Como a renomada pensadora, Donella Meadows argumentou em seu clássico livro  Thinking in Systems:  “quanto mais interligados são os componentes de um sistema, mais importante é entender a totalidade”.  Os sistemas globais são dinâmicos e interdependentes, e resolver problemas de forma eficaz exige levar em conta esses elementos interligados. A falta de pessoas qualificadas para lidar com este tipo de desafios explica, em parte, a razão pela qual insistimos em usar ferramentas inadequadas. Como disse Abraham Maslow, “Quando a única ferramenta que se tem é um martelo, todo problema parece um prego”. 

Exemplificando essa dinâmica, podemos observar a obsessão pelo crescimento do PIB. Para gerar empregos e tirar pessoas da pobreza, o crescimento econômico é essencial. No entanto, o crescimento econômico acima de determinado nível também torna-se insustentável do ponto de vista ambiental. 

Imagine, por exemplo, famílias que, ao enriquecerem, aumentam o consumo de peixes além da taxa de reprodução da espécie, levando à extinção. Esse desequilíbrio, por sua vez, pode aumentar os preços, pressionando essas mesmas famílias a retornarem à pobreza. Em outras palavras, podemos optar por um crescimento sustentável, limitado e sistemicamente consciente ou por uma redução imediata da pobreza que, a médio e longo prazo, comprometerá essas pessoas e as gerações futuras –  mas não ambos!


Outro exemplo pode ser observado entre grupos religiosos ortodoxos, como os Haredim, em Israel. Muitos deles vivem em extrema pobreza, e a solução mais imediata parece ser a redistribuição de renda. No entanto, uma abordagem mais sintética revela que a raiz dessa pobreza é, em grande parte, uma questão política: seus líderes exercem influência para limitar a educação básica, restringindo matérias como matemática e ciências e sua participação no exército, o que reduz sua integração social. 

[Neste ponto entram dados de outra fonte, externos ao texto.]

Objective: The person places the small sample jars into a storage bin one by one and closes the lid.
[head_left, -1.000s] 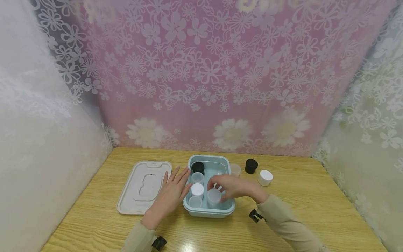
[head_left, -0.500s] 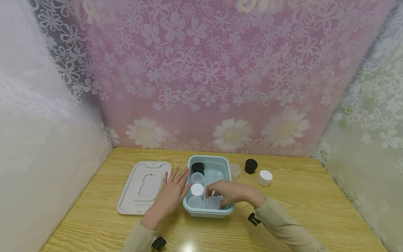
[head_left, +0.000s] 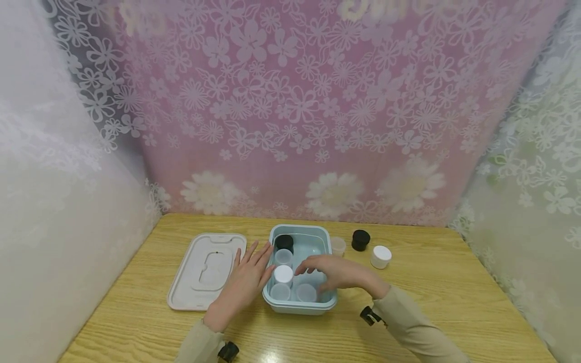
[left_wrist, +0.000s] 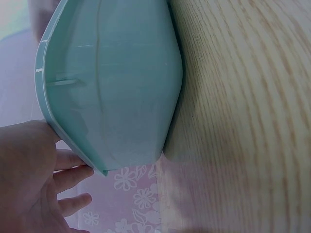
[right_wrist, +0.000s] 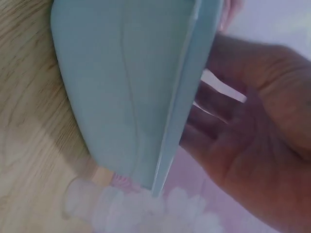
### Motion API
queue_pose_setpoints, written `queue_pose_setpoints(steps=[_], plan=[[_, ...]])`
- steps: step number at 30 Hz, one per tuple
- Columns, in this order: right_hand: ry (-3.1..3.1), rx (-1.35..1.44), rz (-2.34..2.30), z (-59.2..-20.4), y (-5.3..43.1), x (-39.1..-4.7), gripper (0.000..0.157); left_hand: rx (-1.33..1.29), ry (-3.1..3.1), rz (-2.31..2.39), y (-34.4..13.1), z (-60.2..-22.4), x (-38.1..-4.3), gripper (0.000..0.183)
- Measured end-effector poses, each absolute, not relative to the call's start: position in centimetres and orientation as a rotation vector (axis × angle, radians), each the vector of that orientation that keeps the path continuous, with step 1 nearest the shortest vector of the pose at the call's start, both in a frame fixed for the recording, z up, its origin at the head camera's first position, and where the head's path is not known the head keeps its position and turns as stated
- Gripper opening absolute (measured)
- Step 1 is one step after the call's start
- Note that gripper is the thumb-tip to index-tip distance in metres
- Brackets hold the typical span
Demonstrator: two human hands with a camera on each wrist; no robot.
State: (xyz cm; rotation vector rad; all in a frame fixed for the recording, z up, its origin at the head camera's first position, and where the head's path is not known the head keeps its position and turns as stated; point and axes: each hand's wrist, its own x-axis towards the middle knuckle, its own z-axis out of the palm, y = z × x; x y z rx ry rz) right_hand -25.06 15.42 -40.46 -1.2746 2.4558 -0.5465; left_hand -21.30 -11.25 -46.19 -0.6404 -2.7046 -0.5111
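A light blue plastic box (head_left: 300,306) stands on the table with several small round containers inside. Down its left side run a black container (head_left: 284,242), a clear one (head_left: 283,257), one with a white lid (head_left: 283,275) and a second clear one. Beside that last one, at the near right, sits another clear container (head_left: 306,293). Over it hovers my right hand (head_left: 347,273), fingers spread and bent, apart from it; the box wall hides the fingertips in the right wrist view. My left hand (head_left: 247,277) rests its straight fingers on the box's left rim.
To the left lies a flat whitish lid (head_left: 213,295), partly behind my left hand. Right of the box stand a clear container (head_left: 338,246), a black one (head_left: 360,240) and a white-lidded one (head_left: 381,256). A floral curtain (head_left: 290,126) hangs behind the table.
My right hand has lowered the clear container into the box's near right corner, let go of it and lifted slightly. The left hand has stayed on the rim.
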Motion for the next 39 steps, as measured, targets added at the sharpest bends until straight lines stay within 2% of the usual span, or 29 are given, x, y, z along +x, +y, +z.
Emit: queue_pose_setpoints(steps=[5,8,20,30,39], plan=[[2.504,-1.298,-0.882,-41.1,16.6,-25.7,0.036,-0.632,-2.709,-0.525,-11.3,-46.2,-21.3,0.053],[2.529,-1.266,-1.088,-41.8,17.1,-26.1,0.033,-0.632,-2.714,-0.53,-11.3,-46.3,-21.2,0.053],[2.473,-0.893,-1.74,-44.1,19.3,-25.8,0.039,-0.633,-2.728,-0.529,-11.4,-46.3,-21.2,0.054],[2.574,-0.682,-1.901,-44.6,22.6,-25.8,0.041,-0.628,-2.733,-0.538,-11.3,-46.2,-21.1,0.054],[2.877,-0.581,-1.782,-45.2,27.0,-25.5,0.047,-0.634,-2.718,-0.536,-11.3,-46.2,-21.2,0.053]])
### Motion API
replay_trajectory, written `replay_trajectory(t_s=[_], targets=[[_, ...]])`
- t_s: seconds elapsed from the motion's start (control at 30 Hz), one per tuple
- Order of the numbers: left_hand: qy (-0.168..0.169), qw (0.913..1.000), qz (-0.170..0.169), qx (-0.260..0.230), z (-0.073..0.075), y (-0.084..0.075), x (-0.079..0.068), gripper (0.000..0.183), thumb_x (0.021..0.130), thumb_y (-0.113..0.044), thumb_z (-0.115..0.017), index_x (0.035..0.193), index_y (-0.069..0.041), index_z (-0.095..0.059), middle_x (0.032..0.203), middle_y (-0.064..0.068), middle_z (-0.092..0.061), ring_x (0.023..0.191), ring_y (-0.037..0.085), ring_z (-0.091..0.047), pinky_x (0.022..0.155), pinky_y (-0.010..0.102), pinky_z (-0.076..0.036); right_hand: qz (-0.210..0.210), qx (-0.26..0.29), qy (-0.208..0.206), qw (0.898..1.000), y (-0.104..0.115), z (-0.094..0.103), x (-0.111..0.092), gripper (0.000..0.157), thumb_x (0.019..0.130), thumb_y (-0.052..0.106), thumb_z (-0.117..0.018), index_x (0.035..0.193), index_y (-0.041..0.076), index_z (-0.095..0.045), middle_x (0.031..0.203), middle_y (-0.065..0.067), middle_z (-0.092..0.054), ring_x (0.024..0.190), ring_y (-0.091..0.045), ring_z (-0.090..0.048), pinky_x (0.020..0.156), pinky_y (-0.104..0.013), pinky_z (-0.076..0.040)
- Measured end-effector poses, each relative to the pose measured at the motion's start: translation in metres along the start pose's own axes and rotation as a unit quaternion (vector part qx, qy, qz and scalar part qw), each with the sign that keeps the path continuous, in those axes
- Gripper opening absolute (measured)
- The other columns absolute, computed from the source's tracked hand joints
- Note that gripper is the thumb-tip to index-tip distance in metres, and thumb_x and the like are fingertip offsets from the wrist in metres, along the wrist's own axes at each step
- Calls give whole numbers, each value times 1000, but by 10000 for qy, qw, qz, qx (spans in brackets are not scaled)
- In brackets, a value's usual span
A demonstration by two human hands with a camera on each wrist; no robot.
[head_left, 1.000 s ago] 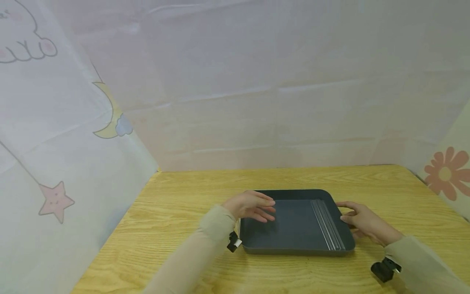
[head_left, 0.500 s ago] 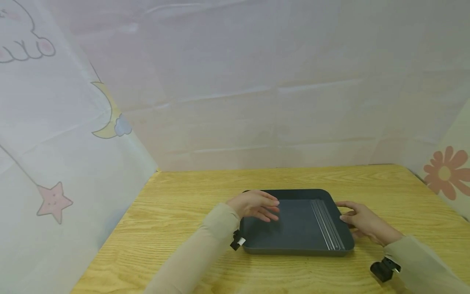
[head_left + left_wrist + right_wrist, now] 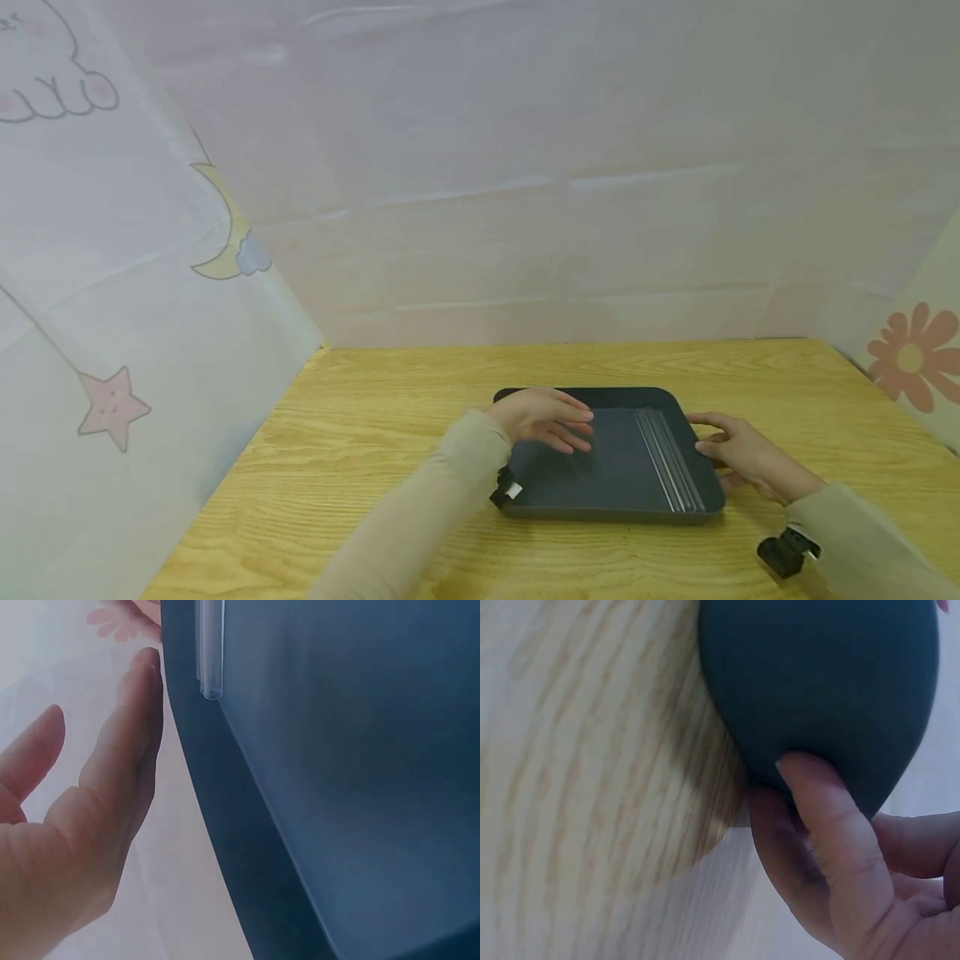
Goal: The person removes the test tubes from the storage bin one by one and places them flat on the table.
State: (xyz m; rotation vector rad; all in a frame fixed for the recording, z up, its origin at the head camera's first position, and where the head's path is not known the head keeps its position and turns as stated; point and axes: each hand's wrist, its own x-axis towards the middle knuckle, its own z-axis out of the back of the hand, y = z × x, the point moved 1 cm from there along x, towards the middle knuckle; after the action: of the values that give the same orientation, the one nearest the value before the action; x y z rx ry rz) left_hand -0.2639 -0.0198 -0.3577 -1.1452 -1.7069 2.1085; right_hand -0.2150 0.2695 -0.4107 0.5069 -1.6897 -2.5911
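A dark grey rectangular tray [image 3: 607,513] lies on the wooden table. Several clear, thin tubes [image 3: 667,458] lie side by side along its right inner side; the left wrist view shows the rounded end of a tube [image 3: 213,686]. My left hand [image 3: 543,419] hovers over the tray's left half, palm facing right, fingers loosely extended and holding nothing. My right hand [image 3: 746,454] holds the tray's right side, thumb and fingers at the rim and outer wall. In the right wrist view, fingertips [image 3: 810,776] press the dark wall; the tips of the others are partly hidden.
The wooden table [image 3: 360,433] stretches around the tray on all sides. A pale curtain [image 3: 555,208] hangs behind it, and printed sheets with a star [image 3: 114,408] and a flower [image 3: 911,357] stand at the sides. Small black wrist cameras [image 3: 786,550] sit at both cuffs.
My left hand has moved to the right, further over the tray, with its fingers in much the same pose. The right hand, tray and tubes have not visibly moved.
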Motion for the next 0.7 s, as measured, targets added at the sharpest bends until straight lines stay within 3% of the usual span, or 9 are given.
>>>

A falta de participação no mercado de trabalho impede o desenvolvimento do capital humano. Ainda há o incentivo contínuo para ter muitos filhos, frequentemente além de suas capacidades econômicas. A redistribuição de renda, paradoxalmente, contribui para a manutenção do status quo, pois remove os incentivos para mudanças estruturais.

Agora me diga:  quantas pessoas imaginariam que os repasses de renda poderiam ser parte da causa da pobreza, em vez de sua solução?  E quantas pessoas têm a noção de que sem resolver a questão política subjacente, não conseguiremos enfrentar o problema da pobreza de maneira eficaz e duradoura?

Para enfrentar esses desafios,  precisamos urgentemente de uma cultura global que priorize uma visão sintética dos problemas da humanidade, valorizando o método científico, a mensuração objetiva e o foco nos resultados, em vez de simplesmente enfatizar esforços e boas intenções. 

Entretanto, o sistema político atual prioriza o curto prazo e as narrativas em detrimento da essência e da verdade. Somente uma revisão do modelo republicano poderá nos libertar das limitações que a estrutura governamental impõe à sociedade global na busca por soluções para os desafios que nos ameaçam. Esse novo código cultural deve ser incorporado nas constituições. Chamei minha proposta de GOD – Genesis Oriented Democracy; saiba mais neste  artigo.

Como disse  Václav Havel - Primeiro presidente da República Tcheca:  "Sem uma revolução global na esfera da consciência humana, nada mudará para melhor na esfera do nosso ser como humanos".